* Problem
Whenever a line of the data below holds the string "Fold", copy that line.

* Given data
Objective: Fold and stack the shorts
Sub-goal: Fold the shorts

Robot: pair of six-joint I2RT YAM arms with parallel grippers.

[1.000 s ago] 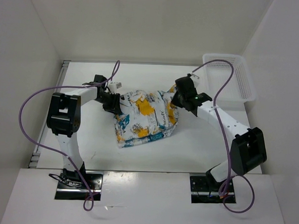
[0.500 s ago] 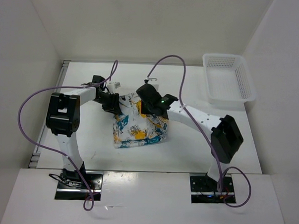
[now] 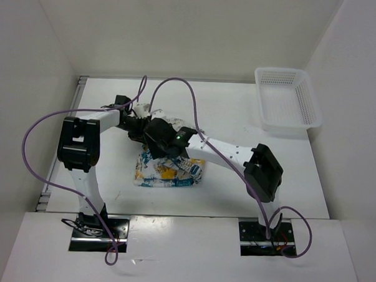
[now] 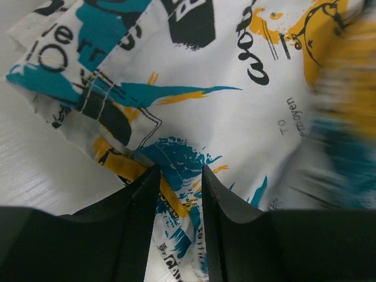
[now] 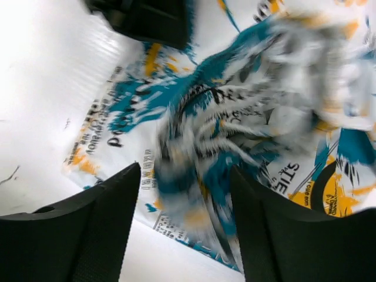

* Finished task
Objective: Fold and stack the shorts
Sub-goal: Fold the shorts

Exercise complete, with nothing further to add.